内容がポルノかどうかによらず、同法案の成立では本人の同意の元撮影されたものでも、本人に無断で公開することを禁じています。この法案によりリベンジポルノの抑止が期待されています。僕は法律家ではないので本質を正しく語るすべを持っていませんが、同内容の法整備が日本国内でも進めば、「リベンジポルノ」事件をいくらかは減らすことが可能になるかもしれません。三鷹の事件では、リベンジポルノ拡散作業の後、犯人の直接的な行動がおきました。リベンジポルノの拡散段階で、手が打てなかったのか。と感じずにはおれません。

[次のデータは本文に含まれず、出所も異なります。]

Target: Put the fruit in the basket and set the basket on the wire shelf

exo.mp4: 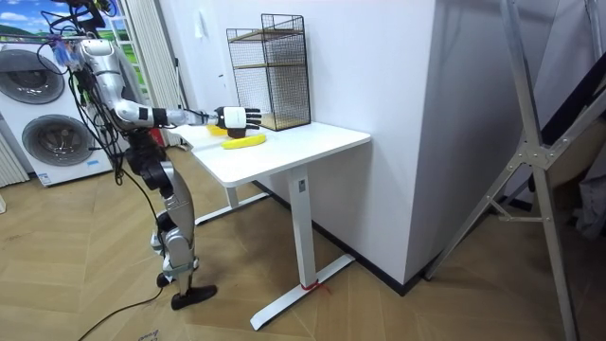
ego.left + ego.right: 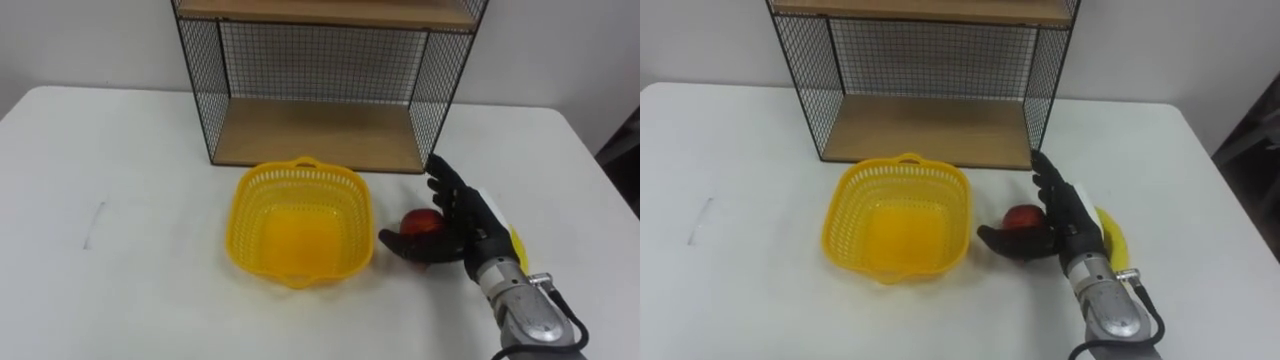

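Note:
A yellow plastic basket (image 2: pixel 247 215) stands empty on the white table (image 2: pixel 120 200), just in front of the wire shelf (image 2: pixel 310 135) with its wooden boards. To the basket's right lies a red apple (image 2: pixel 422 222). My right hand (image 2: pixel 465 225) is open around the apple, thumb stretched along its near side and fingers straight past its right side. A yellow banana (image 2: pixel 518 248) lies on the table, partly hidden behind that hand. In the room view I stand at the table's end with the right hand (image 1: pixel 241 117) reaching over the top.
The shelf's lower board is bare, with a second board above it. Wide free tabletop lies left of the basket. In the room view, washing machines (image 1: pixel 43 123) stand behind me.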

名もなき毒の終盤、主人公は自分の家族を危険な状況に追い込んだ「犯人」に対峙します。主人公の心は乱れ、暴力で目の前の犯人を殺してしまいという熱情にかられるのです。ふと我に返った時、主人公は犯人同様その究極の権力を振るいたいという、黒い感情が自身の中にもまた存在することを自覚し、恐怖します。

先に語った当事者たちは、一歩間違えれば僕たち自身なのです、だからこそ、その逸脱を踏みとどまらせるためのルールが、社会には必要なのだと僕は考えます。